EXERCISE PROMPT:
Please restate each line of the data that follows word for word, skipping any image.

'''

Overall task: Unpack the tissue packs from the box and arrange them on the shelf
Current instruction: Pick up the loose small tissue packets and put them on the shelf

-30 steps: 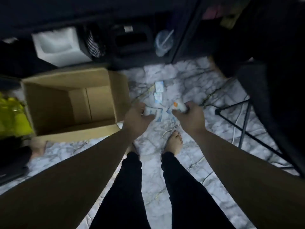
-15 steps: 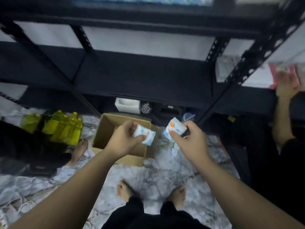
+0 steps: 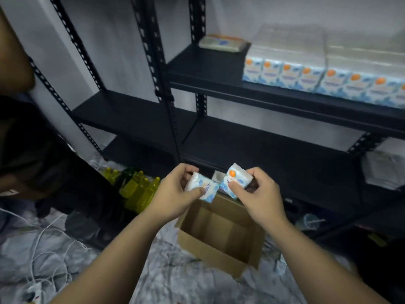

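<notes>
Two tissue packs are held up side by side over the box, their near corners almost touching. The left pack lies tilted in the left hand, thumb pressed on its near edge and fingers curled over its far side. The right pack stands more upright, orange dot at its top, pinched in the right hand with the thumb on its front face and the fingers wrapped behind. Both forearms reach in from the near edge, wrists level, palms turned toward each other.

Just below the hands the cardboard box sits open on the marbled floor, its inside showing only bare cardboard. Beyond the hands rises the black shelf. Its middle board right behind the packs is bare and dark across its width. The upper board carries a row of packs lined along the front edge from the centre to the right, with one flat pack lying alone at the far left; bare board remains between that pack and the front edge.

Left of the box stand yellow bottles by the shelf foot, and white cables trail across the floor at near left. Another person's dark sleeve fills the left edge.
</notes>
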The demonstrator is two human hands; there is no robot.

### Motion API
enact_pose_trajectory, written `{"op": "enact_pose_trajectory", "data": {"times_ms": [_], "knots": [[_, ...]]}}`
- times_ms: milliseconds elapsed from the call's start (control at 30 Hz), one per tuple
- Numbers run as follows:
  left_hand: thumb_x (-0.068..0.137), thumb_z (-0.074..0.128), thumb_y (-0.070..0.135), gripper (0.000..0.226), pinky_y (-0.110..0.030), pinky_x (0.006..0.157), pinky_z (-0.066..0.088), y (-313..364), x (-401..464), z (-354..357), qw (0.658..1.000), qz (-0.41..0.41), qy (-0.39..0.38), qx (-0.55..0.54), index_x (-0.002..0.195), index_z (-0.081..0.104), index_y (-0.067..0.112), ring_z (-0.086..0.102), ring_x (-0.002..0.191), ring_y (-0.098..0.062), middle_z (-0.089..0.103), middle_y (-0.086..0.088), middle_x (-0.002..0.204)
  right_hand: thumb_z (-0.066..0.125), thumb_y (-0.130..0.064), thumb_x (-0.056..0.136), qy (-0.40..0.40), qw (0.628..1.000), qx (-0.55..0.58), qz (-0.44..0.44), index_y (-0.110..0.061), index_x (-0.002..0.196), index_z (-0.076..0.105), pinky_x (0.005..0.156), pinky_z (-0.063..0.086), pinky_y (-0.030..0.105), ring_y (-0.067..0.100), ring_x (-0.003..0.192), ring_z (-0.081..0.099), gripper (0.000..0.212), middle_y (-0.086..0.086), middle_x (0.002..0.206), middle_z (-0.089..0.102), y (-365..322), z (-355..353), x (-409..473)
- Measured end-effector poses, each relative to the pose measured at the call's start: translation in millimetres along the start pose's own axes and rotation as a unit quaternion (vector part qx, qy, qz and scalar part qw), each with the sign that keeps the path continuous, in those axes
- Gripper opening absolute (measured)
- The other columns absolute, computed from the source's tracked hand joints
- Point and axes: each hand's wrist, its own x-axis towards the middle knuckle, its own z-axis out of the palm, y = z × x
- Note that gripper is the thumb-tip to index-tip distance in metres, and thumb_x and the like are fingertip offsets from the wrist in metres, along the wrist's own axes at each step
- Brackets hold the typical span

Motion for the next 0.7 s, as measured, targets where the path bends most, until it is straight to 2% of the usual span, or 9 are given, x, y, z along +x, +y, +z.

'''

ANSWER:
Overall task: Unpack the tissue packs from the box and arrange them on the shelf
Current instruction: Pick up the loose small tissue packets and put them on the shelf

-30 steps: 
-15 steps: 
+0 steps: 

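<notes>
Two tissue packs are held up side by side over the box, their near corners almost touching. The left pack lies tilted in the left hand, thumb pressed on its near edge and fingers curled over its far side. The right pack stands more upright, orange dot at its top, pinched in the right hand with the thumb on its front face and the fingers wrapped behind. Both forearms reach in from the near edge, wrists level, palms turned toward each other.

Just below the hands the cardboard box sits open on the marbled floor, its inside showing only bare cardboard. Beyond the hands rises the black shelf. Its middle board right behind the packs is bare and dark across its width. The upper board carries a row of packs lined along the front edge from the centre to the right, with one flat pack lying alone at the far left; bare board remains between that pack and the front edge.

Left of the box stand yellow bottles by the shelf foot, and white cables trail across the floor at near left. Another person's dark sleeve fills the left edge.
</notes>
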The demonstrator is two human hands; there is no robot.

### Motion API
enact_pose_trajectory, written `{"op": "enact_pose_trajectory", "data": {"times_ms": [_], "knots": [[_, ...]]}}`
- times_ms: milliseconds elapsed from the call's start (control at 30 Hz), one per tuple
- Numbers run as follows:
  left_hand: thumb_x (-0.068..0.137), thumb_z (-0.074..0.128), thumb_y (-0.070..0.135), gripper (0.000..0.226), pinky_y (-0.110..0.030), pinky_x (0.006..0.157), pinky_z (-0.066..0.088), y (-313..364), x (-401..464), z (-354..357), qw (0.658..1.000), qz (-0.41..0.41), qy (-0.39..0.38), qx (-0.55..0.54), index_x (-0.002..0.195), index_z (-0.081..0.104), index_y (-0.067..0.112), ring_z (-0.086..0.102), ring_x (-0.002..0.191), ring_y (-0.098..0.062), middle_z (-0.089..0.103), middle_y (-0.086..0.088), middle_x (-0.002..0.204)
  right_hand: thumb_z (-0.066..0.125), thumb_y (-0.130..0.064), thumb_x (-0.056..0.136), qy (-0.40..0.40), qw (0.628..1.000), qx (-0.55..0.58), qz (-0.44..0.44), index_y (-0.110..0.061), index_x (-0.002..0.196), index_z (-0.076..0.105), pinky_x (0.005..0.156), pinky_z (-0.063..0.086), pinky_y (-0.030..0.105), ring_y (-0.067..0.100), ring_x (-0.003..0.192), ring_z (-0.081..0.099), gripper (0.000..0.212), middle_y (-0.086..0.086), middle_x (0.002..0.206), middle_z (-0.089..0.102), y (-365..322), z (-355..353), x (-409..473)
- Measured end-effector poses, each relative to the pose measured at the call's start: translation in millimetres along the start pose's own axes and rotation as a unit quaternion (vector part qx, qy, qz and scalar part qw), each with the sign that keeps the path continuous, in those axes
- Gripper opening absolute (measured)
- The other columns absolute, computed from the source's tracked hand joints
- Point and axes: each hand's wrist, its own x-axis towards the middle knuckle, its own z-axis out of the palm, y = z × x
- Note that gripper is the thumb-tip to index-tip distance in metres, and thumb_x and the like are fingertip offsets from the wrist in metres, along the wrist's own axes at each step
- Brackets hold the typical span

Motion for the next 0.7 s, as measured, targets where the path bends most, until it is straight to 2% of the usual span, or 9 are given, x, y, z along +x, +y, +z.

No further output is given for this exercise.